As the battered but stanch and powerful meteorboat floated slowly upward a desultory conversation was taking place in the dive he had left. At that early hour business was slack to the point of nonexistence, and Strongheart was chatting idly with a bartender and one of the hostesses.
"If more of the boys was like him, we wouldn't have no trouble at all," Strongheart stated with conviction. "Nice, quiet, easygoing—why, he didn't hardly damage a thing, for all his fun."
"Yeah, but at that maybe it's a good gag nobody riled him up too much," the barkeep opined. "He could be rough if he wanted to, I bet a quart. Drunk or sober, he's chain lightning with them DeLameters."
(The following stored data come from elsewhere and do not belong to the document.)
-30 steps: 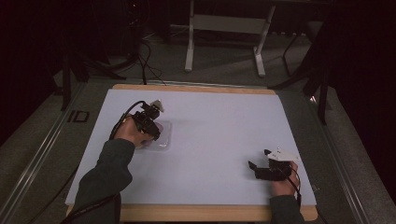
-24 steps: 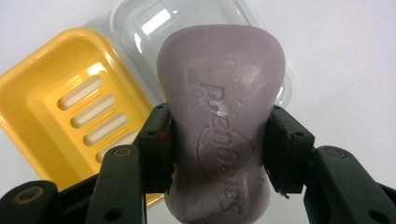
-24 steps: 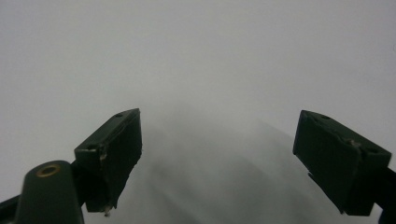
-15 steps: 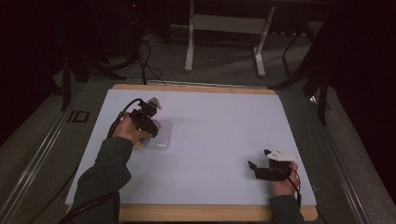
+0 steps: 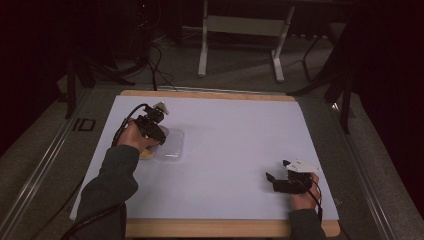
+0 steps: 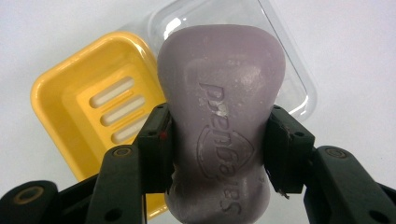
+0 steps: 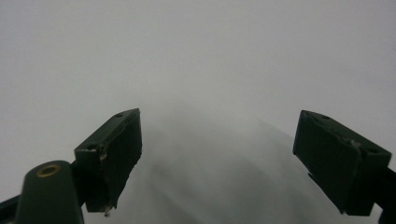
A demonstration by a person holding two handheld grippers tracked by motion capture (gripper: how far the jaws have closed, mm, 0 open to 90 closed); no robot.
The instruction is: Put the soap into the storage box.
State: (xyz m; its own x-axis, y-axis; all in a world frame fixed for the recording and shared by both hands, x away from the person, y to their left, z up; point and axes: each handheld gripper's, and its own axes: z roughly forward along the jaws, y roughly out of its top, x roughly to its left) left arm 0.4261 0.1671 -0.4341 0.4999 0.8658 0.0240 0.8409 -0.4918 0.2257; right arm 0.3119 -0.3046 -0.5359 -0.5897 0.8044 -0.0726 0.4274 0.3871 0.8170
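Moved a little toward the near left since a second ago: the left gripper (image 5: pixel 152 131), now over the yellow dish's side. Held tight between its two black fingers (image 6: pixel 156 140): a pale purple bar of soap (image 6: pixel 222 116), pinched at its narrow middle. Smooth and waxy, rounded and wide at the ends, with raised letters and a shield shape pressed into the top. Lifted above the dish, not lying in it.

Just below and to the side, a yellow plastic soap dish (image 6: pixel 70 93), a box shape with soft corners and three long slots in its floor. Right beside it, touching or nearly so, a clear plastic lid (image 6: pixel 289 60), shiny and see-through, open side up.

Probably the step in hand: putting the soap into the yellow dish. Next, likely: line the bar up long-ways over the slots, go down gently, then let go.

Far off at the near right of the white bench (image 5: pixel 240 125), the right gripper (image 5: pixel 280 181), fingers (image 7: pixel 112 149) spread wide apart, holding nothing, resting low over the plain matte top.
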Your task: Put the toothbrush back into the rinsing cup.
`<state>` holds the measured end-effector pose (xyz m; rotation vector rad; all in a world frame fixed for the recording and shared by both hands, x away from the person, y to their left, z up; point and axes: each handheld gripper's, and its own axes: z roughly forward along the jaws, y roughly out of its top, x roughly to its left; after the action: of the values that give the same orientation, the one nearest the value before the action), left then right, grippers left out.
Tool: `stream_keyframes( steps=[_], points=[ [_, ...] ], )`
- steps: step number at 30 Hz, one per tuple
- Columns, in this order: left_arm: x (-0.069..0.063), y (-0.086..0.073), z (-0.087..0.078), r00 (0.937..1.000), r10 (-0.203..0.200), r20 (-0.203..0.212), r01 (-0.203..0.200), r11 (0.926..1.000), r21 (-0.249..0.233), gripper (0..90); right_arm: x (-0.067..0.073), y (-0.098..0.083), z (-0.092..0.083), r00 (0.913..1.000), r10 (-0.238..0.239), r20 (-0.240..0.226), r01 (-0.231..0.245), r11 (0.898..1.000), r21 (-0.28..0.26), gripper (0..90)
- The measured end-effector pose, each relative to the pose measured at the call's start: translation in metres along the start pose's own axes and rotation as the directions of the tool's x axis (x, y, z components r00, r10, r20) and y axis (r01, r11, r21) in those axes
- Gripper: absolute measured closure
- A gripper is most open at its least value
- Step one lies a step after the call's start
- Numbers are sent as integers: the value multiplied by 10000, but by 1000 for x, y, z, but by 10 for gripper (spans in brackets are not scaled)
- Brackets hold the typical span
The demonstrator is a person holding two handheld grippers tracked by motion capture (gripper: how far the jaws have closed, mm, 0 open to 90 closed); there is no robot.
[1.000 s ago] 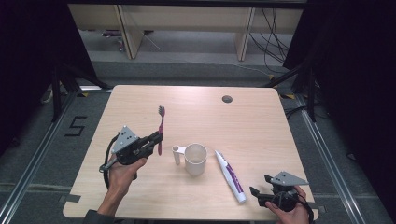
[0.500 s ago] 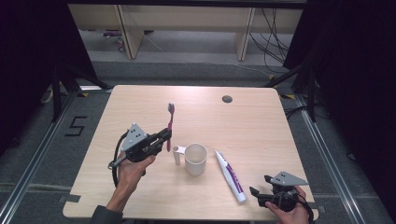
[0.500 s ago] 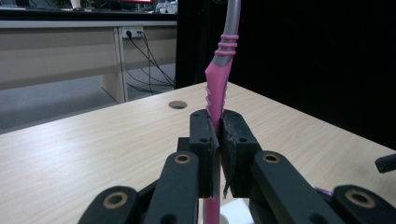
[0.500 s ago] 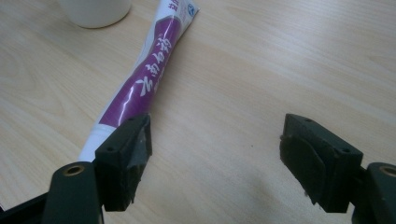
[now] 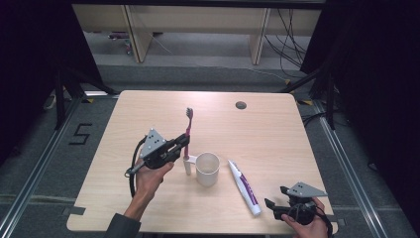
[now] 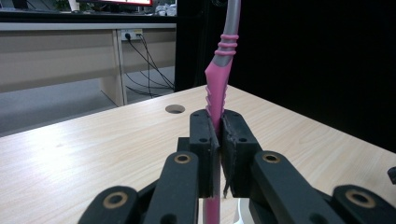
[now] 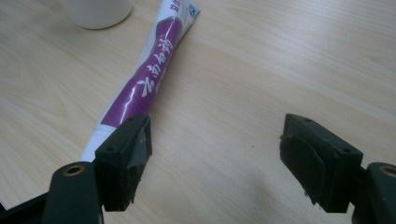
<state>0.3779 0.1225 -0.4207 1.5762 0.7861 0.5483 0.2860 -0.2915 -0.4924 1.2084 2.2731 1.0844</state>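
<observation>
My left gripper (image 5: 184,143) is shut on a pink toothbrush (image 5: 188,130) that stands upright, bristles on top, just left of a white mug (image 5: 207,169). In the left gripper view the pink handle (image 6: 218,88) rises from between the two closed jaws (image 6: 218,149). A white and purple toothpaste tube (image 5: 243,186) lies on the table right of the mug. My right gripper (image 5: 271,207) rests open near the table's front right corner, beside the tube's lower end. In the right gripper view the tube (image 7: 144,79) lies past the left jaw, with bare table between the jaws (image 7: 215,140).
The wooden table (image 5: 277,144) has a round cable hole (image 5: 240,105) near its far edge. Desk legs and cables stand on the floor beyond the table. Metal floor rails run along both sides.
My left gripper has carried the toothbrush to the right, closer to the mug. The right gripper has stayed where it was.
</observation>
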Motion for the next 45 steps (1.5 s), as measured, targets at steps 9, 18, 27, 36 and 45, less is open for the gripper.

"He's so refined, such a perfect gentleman," sighed the woman. "He's nice." To her, he had been. She had had plenty of credits from the big miner, without having given anything save smiles and dances in return. "Them two guys he drilled must have needed killing, or he wouldn't have burned 'em."
And that was that. As the Lensman had intended, Wild Bill Williams was an old, known, and highly respected resident of Miners' Rest!
Out among the asteroids again; more muscle-tearing, back-breaking, lonesome labor. Kinnison did not find any more fabulously rich meteors—such things happen only once in a hundred lifetimes—but he was getting his share of heavy stuff. Then one day when he had about half a load there came, screaming in upon the emergency wave, a call for help; a call so loud that the ship broadcasting it must be very close indeed. Yes, there she was, right in his lap; startlingly large even upon the low-power plates of his spacetramp.